In September 2014, the second restaurant in Corso Italia 16 was inaugurated. If the first restaurant is already very collected and intimate (34 seats), this is even more so (20 seats). The motivation is very precise: the idea is to make this second place the basis for the pastry workshop, as well as the nerve center for catering preparations (for private events, conferences and receptions) and home deliveries for the whole Milan city. A huge commitment but that immediately had a great success.
In 2015 Hiro San was contacted by an Italian restaurateur who wanted to sell his building 100 meters from Piazza San Marco. Thanks to the help of a Venetian partner Basara also opens in August in Venice, a city without a Japanese gastronomic reference and that welcomed the new restaurant with open arms (especially Japanese residents and visiting Laguna). Thanks to the success of Expo 2015 in Milan, Basara is definitely consolidated as a japanese restaurant of worship. And it is so renowned that Hiro San is also called in Sardinia: in June 2017 Basara opens in Costa Smeralda in Promenade du Port in Porto Cervo. In December 2018 opens the fifth venue in Via Washinghton 70. The restaurant is divided into two areas: the first presents the kaiten, a very elegant roller where dishes are turned through magnets, the second is a beautiful zen garden. But Basara’s great adventure does not end there: in September a new opening is in the works in Milan.

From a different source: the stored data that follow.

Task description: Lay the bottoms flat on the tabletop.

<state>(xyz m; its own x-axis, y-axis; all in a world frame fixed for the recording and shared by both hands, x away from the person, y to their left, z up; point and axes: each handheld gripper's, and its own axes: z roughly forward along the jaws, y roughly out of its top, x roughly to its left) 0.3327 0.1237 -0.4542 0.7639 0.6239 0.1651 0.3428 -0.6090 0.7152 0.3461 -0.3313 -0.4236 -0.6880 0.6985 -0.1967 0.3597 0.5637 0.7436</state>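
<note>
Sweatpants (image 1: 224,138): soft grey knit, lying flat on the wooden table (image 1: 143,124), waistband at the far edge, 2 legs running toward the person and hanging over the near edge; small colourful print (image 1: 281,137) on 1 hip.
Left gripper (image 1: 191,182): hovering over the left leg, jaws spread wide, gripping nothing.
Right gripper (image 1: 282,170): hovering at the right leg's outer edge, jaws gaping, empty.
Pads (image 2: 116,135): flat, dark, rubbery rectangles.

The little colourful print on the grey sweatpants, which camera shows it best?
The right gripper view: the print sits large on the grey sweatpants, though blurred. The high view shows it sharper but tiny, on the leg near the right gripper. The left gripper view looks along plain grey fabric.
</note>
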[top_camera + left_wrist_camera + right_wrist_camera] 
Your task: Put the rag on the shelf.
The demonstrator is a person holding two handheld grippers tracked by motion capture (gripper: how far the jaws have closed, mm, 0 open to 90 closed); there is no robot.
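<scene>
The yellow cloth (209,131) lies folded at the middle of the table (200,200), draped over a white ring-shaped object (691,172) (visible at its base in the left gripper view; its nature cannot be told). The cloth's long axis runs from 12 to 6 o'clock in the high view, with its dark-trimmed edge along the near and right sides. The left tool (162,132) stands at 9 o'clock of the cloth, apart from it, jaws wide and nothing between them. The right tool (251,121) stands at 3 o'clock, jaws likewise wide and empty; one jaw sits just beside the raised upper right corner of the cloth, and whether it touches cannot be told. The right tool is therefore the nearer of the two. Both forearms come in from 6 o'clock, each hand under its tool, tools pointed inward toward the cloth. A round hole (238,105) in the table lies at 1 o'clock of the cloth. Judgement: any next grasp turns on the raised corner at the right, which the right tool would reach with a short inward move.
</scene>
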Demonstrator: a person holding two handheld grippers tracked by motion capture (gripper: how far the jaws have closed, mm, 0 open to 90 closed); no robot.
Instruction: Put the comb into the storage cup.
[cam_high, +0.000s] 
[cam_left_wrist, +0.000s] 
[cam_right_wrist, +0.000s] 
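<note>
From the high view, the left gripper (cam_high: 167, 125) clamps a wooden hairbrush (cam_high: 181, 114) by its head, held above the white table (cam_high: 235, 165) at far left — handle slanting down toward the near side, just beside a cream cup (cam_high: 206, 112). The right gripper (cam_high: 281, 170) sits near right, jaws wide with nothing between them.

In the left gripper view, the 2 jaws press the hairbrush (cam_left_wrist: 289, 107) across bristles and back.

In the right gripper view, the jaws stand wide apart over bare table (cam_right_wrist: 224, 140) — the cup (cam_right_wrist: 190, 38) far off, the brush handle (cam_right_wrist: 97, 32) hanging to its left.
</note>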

All restaurants have the same dishes. The passion for attention to detail is the leitmotiv that unites all the staff. Precious is the contribution of sous chef Ayumi Matsuda, professor and chef of Japanese cuisine. The chef himself confesses to me that he prefers to add to the staff brigade without experience in order to properly train it with his method. Method that concerns not only cutting and hanging (magistralial) but also and above all the choice of the best fish. In this regard Hiro San gives me the honor of showing me his kitchen: he shows me the refrigerators, opens the drawers, explains to me the various qualities of fish, now dwelling on the pink and fresh meat of a sea bass, now on the marinade with rice vinegar of some sardines finely delised.
What else to add except that you have to try to understand the complexity of Hiroiko Shimizu’s grandiose cuisine? I conclude by quoting once again the greatest aesthete who, in my opinion, concentrates in a few words the atmosphere and the moment lived at Basara with Hiro San at the counter:
For emotion for the sake of emotion is the aim of art. […] The aim of art is simply to create a mood.